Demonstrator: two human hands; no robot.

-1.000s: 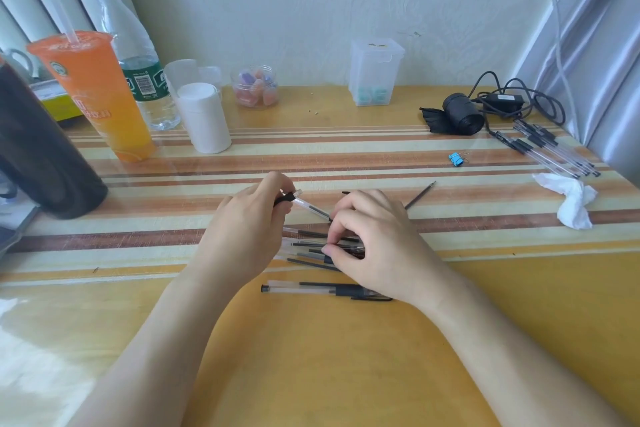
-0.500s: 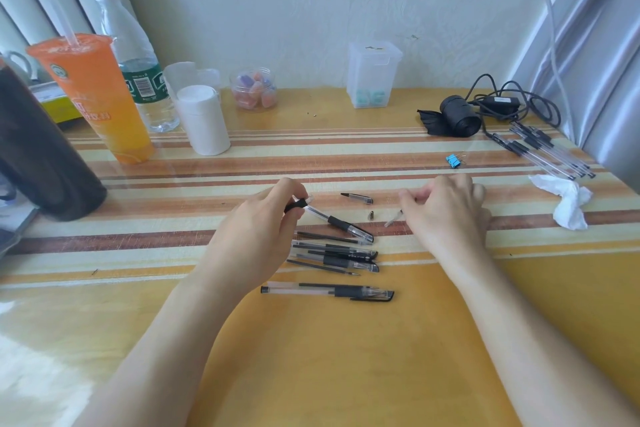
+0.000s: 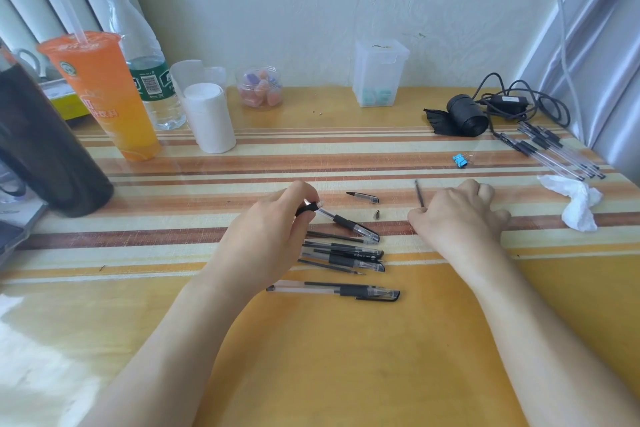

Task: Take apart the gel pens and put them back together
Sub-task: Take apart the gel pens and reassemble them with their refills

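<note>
My left hand (image 3: 266, 232) pinches the black end of a clear pen barrel (image 3: 341, 221), whose tip end slopes down to the table on the right. My right hand (image 3: 457, 215) is closed on a thin dark refill (image 3: 419, 193) that sticks up and away from the fingers. Between the hands lie a pen cap (image 3: 363, 197) and a small metal tip (image 3: 376, 214). Below the barrel lies a pile of pens and refills (image 3: 346, 253). One capped pen (image 3: 334, 289) lies alone, nearer to me.
At the back left stand an orange drink cup (image 3: 104, 97), a water bottle (image 3: 142, 59), a white roll (image 3: 207, 118) and a dark bag (image 3: 45, 149). More pens (image 3: 554, 152) lie far right, near a crumpled tissue (image 3: 575, 201), a blue clip (image 3: 459, 160) and cables (image 3: 512, 104).
My right hand left the pile, moved right and picked up the thin refill, which now points up. My left hand has kept hold of the barrel.
</note>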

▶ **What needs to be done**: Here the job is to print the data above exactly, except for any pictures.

▶ **Answer section**:
Demonstrator: two human hands; no robot.

-1.000s: 
-0.500s: 
+0.000s: 

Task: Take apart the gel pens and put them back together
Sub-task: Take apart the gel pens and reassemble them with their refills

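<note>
My left hand (image 3: 266, 232) pinches the black end of a clear pen barrel (image 3: 341, 221), whose tip end slopes down to the table on the right. My right hand (image 3: 457, 215) is closed on a thin dark refill (image 3: 419, 193) that sticks up and away from the fingers. Between the hands lie a pen cap (image 3: 363, 197) and a small metal tip (image 3: 376, 214). Below the barrel lies a pile of pens and refills (image 3: 346, 253). One capped pen (image 3: 334, 289) lies alone, nearer to me.
At the back left stand an orange drink cup (image 3: 104, 97), a water bottle (image 3: 142, 59), a white roll (image 3: 207, 118) and a dark bag (image 3: 45, 149). More pens (image 3: 554, 152) lie far right, near a crumpled tissue (image 3: 575, 201), a blue clip (image 3: 459, 160) and cables (image 3: 512, 104).
My right hand left the pile, moved right and picked up the thin refill, which now points up. My left hand has kept hold of the barrel.
</note>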

The response is now complete.